• [Task statement]
All of the data should be restated word for word.

• [Data section]
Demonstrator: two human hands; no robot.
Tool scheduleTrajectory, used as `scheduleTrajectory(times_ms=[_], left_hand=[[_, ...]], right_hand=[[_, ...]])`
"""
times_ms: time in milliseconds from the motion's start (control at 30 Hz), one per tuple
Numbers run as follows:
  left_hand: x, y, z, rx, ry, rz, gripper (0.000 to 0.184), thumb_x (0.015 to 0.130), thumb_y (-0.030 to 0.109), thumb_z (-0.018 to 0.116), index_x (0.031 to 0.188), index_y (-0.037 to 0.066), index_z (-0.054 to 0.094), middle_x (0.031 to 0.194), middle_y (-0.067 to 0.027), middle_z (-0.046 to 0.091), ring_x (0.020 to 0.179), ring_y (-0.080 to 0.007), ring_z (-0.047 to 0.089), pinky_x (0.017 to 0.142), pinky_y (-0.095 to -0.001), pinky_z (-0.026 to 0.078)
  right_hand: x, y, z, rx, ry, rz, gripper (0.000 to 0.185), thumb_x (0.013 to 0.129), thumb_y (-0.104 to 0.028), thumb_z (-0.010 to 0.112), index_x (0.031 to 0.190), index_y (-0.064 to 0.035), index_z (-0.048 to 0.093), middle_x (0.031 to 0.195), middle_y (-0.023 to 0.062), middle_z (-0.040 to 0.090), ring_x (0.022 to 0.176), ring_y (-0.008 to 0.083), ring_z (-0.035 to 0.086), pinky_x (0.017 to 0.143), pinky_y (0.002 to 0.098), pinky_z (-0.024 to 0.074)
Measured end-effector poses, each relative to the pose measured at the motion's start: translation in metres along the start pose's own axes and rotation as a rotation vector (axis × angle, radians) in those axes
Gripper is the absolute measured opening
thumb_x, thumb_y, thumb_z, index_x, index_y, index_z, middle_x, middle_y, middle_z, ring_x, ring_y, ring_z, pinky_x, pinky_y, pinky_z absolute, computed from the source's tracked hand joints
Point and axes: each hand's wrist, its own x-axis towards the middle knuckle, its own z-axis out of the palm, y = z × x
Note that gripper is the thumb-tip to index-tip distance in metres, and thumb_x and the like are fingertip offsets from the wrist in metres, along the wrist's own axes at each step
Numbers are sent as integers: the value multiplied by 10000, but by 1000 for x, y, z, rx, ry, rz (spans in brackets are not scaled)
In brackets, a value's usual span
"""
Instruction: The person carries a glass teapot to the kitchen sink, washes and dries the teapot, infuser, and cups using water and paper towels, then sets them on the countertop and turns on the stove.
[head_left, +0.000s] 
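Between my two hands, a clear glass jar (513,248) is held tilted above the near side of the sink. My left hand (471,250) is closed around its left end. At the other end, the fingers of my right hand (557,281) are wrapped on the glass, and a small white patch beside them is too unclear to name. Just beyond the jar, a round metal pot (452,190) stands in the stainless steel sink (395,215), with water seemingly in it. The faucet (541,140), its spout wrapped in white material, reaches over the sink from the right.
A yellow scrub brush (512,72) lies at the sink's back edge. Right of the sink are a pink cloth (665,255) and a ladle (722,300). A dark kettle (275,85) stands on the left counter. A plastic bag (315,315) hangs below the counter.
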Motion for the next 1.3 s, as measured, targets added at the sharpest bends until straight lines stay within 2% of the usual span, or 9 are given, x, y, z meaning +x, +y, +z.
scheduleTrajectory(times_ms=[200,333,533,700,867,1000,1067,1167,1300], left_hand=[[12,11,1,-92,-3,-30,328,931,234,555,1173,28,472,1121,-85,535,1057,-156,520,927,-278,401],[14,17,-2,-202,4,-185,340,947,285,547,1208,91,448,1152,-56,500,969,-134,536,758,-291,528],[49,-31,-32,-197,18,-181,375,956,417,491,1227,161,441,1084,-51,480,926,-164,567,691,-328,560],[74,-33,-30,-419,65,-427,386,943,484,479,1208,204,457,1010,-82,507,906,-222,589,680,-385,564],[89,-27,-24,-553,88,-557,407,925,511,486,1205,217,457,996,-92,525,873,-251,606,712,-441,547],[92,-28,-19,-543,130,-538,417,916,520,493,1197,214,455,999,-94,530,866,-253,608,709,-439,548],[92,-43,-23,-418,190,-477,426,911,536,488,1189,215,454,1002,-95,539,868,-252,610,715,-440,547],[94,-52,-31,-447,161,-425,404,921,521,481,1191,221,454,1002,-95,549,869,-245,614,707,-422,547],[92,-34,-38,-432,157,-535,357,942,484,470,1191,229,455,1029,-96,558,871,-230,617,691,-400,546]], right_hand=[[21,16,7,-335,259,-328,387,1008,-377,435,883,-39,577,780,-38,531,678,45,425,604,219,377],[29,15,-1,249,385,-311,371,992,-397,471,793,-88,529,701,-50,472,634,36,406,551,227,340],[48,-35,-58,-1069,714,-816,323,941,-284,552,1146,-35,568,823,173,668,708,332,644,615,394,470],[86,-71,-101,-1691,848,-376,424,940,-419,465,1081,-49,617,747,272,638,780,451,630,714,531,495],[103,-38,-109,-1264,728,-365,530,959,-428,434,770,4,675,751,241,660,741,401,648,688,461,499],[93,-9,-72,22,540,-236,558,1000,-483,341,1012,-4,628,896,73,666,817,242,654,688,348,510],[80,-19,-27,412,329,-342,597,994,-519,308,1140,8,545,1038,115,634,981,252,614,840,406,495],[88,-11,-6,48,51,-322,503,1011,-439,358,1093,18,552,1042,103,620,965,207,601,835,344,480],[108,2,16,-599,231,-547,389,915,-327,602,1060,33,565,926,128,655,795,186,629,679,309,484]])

• [Exercise answer]
Demonstrator: two human hands; no robot.
Tool scheduleTrajectory, used as `scheduleTrajectory(times_ms=[_], left_hand=[[_, ...]], right_hand=[[_, ...]])`
"""
times_ms: time in milliseconds from the motion's start (control at 30 Hz), one per tuple
Numbers run as follows:
  left_hand: x, y, z, rx, ry, rz, gripper (0.000 to 0.184), thumb_x (0.015 to 0.130), thumb_y (-0.030 to 0.109), thumb_z (-0.018 to 0.116), index_x (0.031 to 0.188), index_y (-0.037 to 0.066), index_z (-0.054 to 0.094), middle_x (0.031 to 0.194), middle_y (-0.067 to 0.027), middle_z (-0.046 to 0.091), ring_x (0.020 to 0.179), ring_y (-0.080 to 0.007), ring_z (-0.047 to 0.089), pinky_x (0.017 to 0.142), pinky_y (-0.095 to -0.001), pinky_z (-0.026 to 0.078)
  right_hand: x, y, z, rx, ry, rz, gripper (0.000 to 0.185), thumb_x (0.013 to 0.129), thumb_y (-0.104 to 0.028), thumb_z (-0.010 to 0.112), index_x (0.031 to 0.190), index_y (-0.064 to 0.035), index_z (-0.048 to 0.093), middle_x (0.031 to 0.195), middle_y (-0.023 to 0.062), middle_z (-0.040 to 0.090), ring_x (0.022 to 0.176), ring_y (-0.008 to 0.083), ring_z (-0.035 to 0.086), pinky_x (0.017 to 0.143), pinky_y (0.002 to 0.098), pinky_z (-0.024 to 0.074)
Measured end-effector poses, each relative to the pose measured at the motion's start: translation in metres along the start pose's own axes and rotation as a rotation vector (axis × angle, radians) in those axes
Gripper is the absolute measured opening
thumb_x, thumb_y, thumb_z, index_x, index_y, index_z, middle_x, middle_y, middle_z, ring_x, ring_y, ring_z, pinky_x, pinky_y, pinky_z absolute, computed from the source's tracked hand joints
Point and axes: each hand's wrist, its own x-axis towards the middle knuckle, its own z-axis out of the palm, y = z × x
Note that gripper is the thumb-tip to index-tip distance in metres, and thumb_x and the like are fingertip offsets from the wrist in metres, along the wrist's own axes at each step
Numbers are sent as integers: the value multiplied by 10000, but by 1000 for x, y, z, rx, ry, rz (spans in brackets are not scaled)
In brackets, a value's usual span
"""
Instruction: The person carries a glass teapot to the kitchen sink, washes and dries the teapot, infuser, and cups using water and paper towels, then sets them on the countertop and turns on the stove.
[head_left, +0.000s] 
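Between my two hands, a clear glass jar (513,248) is held tilted above the near side of the sink. My left hand (471,250) is closed around its left end. At the other end, the fingers of my right hand (557,281) are wrapped on the glass, and a small white patch beside them is too unclear to name. Just beyond the jar, a round metal pot (452,190) stands in the stainless steel sink (395,215), with water seemingly in it. The faucet (541,140), its spout wrapped in white material, reaches over the sink from the right.
A yellow scrub brush (512,72) lies at the sink's back edge. Right of the sink are a pink cloth (665,255) and a ladle (722,300). A dark kettle (275,85) stands on the left counter. A plastic bag (315,315) hangs below the counter.
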Motion for the next 1.3 s, as measured, targets added at the sharpest bends until straight lines stay within 2% of the usual span, or 9 are given, x, y, z meaning +x, +y, +z.
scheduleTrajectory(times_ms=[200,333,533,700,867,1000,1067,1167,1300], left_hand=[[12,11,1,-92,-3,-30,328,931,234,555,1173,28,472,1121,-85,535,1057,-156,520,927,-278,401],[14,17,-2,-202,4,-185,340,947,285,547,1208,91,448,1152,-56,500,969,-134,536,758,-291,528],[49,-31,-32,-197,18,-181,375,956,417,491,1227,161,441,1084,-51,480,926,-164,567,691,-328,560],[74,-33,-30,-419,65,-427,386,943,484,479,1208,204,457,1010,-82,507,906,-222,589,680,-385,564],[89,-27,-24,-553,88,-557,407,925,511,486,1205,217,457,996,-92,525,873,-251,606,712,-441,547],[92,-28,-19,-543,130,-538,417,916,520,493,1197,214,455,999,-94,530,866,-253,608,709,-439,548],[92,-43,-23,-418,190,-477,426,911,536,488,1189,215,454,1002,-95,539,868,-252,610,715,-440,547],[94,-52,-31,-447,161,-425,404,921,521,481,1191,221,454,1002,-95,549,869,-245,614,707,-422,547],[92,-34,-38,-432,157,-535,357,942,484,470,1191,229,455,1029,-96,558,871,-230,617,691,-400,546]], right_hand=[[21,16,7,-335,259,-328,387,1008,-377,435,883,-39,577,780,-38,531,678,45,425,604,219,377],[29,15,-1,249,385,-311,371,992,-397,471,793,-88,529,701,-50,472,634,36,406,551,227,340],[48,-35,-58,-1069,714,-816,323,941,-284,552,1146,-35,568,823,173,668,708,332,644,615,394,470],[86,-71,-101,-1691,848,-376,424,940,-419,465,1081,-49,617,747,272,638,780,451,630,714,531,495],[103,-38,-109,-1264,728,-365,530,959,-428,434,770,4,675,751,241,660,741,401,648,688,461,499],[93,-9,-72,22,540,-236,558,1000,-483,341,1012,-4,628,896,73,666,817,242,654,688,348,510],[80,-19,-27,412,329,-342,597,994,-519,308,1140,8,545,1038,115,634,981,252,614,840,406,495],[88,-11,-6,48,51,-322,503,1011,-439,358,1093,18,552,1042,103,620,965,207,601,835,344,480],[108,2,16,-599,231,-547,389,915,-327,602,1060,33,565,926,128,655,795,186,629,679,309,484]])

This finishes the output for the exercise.